Retour d’expérience : la mise en place du réseau de chaleur bois de la Chantrerie (Nantes) par une AFUL

Résumé

La mise en place du réseau de chaleur bois sur le campus de la Chantrerie à Nantes a été possible avec la création de l’AFUL Chantrerie, une association foncière urbaine libre permettant de sélectionner un opérateur privé et de contractualiser l’achat de la chaleur sur 20 ans. Cette AFUL réunit les cinq établissements concernés par le raccordement. Afin que ce projet voit le jour, il a fallu également l’implication importante d’un des établissements, afin de jouer le rôle de chef de projet.

Grâce aux apports de l’exploitant privé et de l’Etat à travers le Fonds chaleur, les investissements financiers sont en revanche très faibles (comparé au coût du projet) pour les établissements raccordés, et une économie de 5 % a été réalisée sur la facture de chauffage dès la première année par rapport à l’ancien système.

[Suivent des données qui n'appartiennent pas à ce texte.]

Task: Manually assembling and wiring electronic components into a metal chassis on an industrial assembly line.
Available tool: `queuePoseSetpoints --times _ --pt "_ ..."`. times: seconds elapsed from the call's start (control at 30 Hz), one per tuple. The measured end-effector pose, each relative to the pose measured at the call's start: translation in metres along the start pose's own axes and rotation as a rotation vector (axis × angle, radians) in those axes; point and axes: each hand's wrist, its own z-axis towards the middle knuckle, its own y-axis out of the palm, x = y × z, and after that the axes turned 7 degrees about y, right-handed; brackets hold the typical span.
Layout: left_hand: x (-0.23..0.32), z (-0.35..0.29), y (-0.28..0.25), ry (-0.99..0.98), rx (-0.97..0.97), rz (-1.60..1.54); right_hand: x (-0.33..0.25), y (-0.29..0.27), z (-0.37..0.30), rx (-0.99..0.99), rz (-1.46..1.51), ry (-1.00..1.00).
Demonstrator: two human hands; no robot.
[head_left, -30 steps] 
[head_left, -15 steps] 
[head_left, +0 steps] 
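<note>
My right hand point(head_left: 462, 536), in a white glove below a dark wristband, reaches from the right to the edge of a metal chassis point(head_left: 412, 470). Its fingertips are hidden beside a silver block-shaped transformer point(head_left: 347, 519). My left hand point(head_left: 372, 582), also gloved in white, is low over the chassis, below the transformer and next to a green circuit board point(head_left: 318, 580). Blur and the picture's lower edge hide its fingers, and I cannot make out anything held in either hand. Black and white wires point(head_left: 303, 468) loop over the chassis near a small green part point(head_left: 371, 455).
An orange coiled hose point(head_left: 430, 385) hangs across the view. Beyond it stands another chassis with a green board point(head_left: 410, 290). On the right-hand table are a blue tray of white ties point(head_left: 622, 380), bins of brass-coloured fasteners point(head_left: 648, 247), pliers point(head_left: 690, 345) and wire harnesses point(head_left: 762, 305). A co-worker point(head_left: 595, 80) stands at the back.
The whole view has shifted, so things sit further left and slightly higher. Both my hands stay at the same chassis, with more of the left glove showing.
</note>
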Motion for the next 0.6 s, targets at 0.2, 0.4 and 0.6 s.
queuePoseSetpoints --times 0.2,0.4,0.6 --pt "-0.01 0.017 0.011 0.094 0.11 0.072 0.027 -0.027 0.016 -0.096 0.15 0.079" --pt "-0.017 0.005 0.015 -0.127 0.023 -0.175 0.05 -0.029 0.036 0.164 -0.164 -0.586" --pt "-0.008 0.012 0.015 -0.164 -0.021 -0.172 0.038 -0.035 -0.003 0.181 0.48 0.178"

Gage de stabilité de la facture, le réseau est alimenté à environ 80 % par le bois et 20 % par le gaz, et le prix payé par l’usager correspond pour plus de la moitié aux charges d’investissement et d’entretien, qui sont parfaitement maîtrisées dans le temps.

Sur le plan environnemental, cette installation permet d’éviter l’émission de 2 200 tonnes d’équivalent CO2 par an et de substituer la consommation de 8 TWh d’une énergie fossile importée (le gaz) par une énergie renouvelable locale (le bois). En outre, l’AFUL Chantrerie permet l’émergence d’autres projets tels que l’installation de panneaux solaires sur la chaufferie, la mise en place de cultures énergétiques et l’implantation de ruches d’abeilles.

Historique : un projet associatif monté en trois ans

Le projet est né de la volonté de l’école des Mines de réduire les émissions de gaz à effet de serre et d’utiliser des énergies renouvelables pour chauffer son propre bâtiment : d’où l’idée d’une chaufferie bois. Celle-ci étant peu rentable pour un seul établissement, le projet s’est agrandi aux quatre autres écoles et au laboratoire du campus, dessinant ainsi le contour du réseau de chaleur.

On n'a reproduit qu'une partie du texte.